Give yourself a generous margin of time to check the place and set up. The ideal thing to do would be to go and see the venue a couple of days before the event, or as we say in film-making, to recce the location. It is well known that most set up mistakes go unnoticed because of a rushed arrival, so you know what they say: better safe than sorry.

5. Make everything run smoothly with skills and attitude

Always double check you have a good take of every shot you need to get for your edit: write it down if you need to. Only after you have your necessary footage you can film extra shots, don’t miss the point since time flies!

This job involves working under pressure, so keep calm even if everyone else is losing it. Your mind needs to be clear in order to take control of the situation and find quick solutions to unexpected issues. Also keep in mind that most people is not used to be in front of cameras. If you need to film an interview, be friendly and relaxed and guide them through the process, so it can be a nice experience for everyone.


6. It’s editing time!
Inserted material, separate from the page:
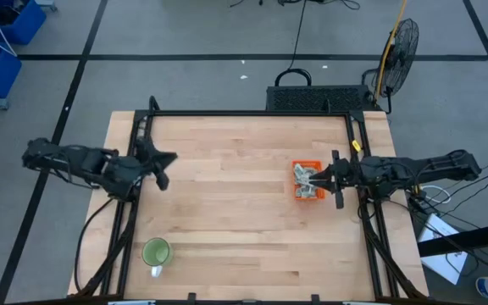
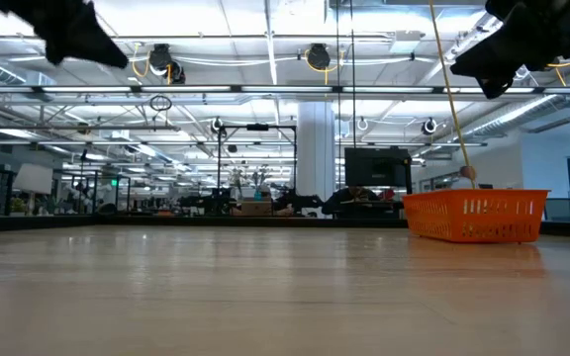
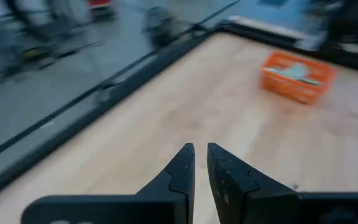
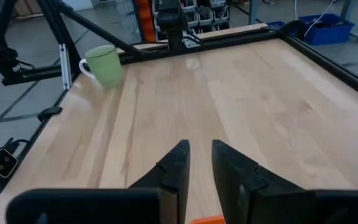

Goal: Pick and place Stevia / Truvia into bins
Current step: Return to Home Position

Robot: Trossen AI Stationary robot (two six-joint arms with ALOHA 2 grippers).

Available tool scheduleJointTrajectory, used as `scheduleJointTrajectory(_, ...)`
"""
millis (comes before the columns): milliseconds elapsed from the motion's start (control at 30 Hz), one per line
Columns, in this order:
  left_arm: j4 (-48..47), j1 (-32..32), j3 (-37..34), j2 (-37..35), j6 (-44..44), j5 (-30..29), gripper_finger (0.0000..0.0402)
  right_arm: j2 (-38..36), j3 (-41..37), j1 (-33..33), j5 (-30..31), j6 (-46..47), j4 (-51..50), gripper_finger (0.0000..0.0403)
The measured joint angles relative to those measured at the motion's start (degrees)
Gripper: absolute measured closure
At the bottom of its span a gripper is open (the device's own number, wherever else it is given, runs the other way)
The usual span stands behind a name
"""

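Observation:
The orange tray (image 1: 297,166) stands on the right part of the table, also seen in the low view (image 2: 475,218) and the left wrist view (image 3: 291,84). Pale green and white sachets (image 1: 306,181) lie heaped inside it (image 3: 297,71). My right gripper (image 1: 332,178) hangs shut above the tray's right side, raised off the table (image 2: 498,61); its wrist view shows only a sliver of orange tray rim (image 4: 207,219) below the fingers (image 4: 201,155). My left gripper (image 1: 164,166) waits shut and raised near the table's left edge (image 3: 201,163). I see no sachets lying on the bare table.
A round green cup (image 1: 156,252) stands near the table's near-left corner, also visible in the right wrist view (image 4: 106,65). A black frame rail (image 1: 252,113) runs along the table's far edge and down both sides. Bare wood (image 1: 227,186) lies between the two arms.

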Motion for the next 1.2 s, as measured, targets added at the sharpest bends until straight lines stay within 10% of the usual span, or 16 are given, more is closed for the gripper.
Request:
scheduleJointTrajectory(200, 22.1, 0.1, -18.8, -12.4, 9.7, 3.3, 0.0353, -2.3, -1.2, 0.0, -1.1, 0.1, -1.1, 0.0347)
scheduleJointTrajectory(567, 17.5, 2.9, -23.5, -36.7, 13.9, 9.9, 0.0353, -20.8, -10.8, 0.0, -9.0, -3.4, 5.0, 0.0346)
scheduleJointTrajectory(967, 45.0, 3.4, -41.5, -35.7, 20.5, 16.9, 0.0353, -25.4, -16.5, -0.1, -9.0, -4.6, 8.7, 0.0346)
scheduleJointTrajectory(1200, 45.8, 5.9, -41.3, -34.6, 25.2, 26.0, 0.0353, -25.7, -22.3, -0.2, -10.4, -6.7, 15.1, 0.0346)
Ask for all extra material you need

Get all the text, images and logos that need to be included in the video (tip: images need to have the highest possible quality). Try to get the client to be as specific as possible so there’s less changes to deal with and the product can be ready as soon as possible.

7. Invite your client to preview the edit

This doesn’t necessarily apply to all projects, but it’s usually quite helpful. If you and your client have time, it always helps to sit together through the editing process. Do this after you have at least a first cut ready: you don’t want to bore your client to death with the so time-consuming first stage of the edit! This method helps you acquire the client’s vision of the product and saves feedback time. Which brings us to the next step:

8. Add and amend to your client’s taste

Some editors find this surprisingly difficult, but let’s not forget the video belongs ultimately to your client. No matter if they ask you to add a disco song in the background of an economy conference. Even if you know it’s not going to work, keep your personal taste out of the edit if it interferes with what your client wants. At the end of the day, clients can change their minds themselves but if you tell them to, they’ll end up blaming you if they’re not happy with the product. You’re only allowed to warn them about technical aspects of the edit.

That being said, it doesn’t mean you don’t have to…

9. Give advice and opinion if asked

Cast your own critical and knowledgeable eye and ear over the edit. Some clients will trust your opinion on the product, in which case you can use your experience to help them with ideas to make the video as visually attractive as possible.

10. Check everything is correct and deliver in a format that works best for your client

So you have finally finished your edit, time to export it and hand it straight to the client… WRONG! Technical errors can appear after rendering out the video file. Also you may have misspelt a title you typed, or forgotten to make even all audio levels. Watch it all through and make sure it looks exactly the same as it did in your editing software.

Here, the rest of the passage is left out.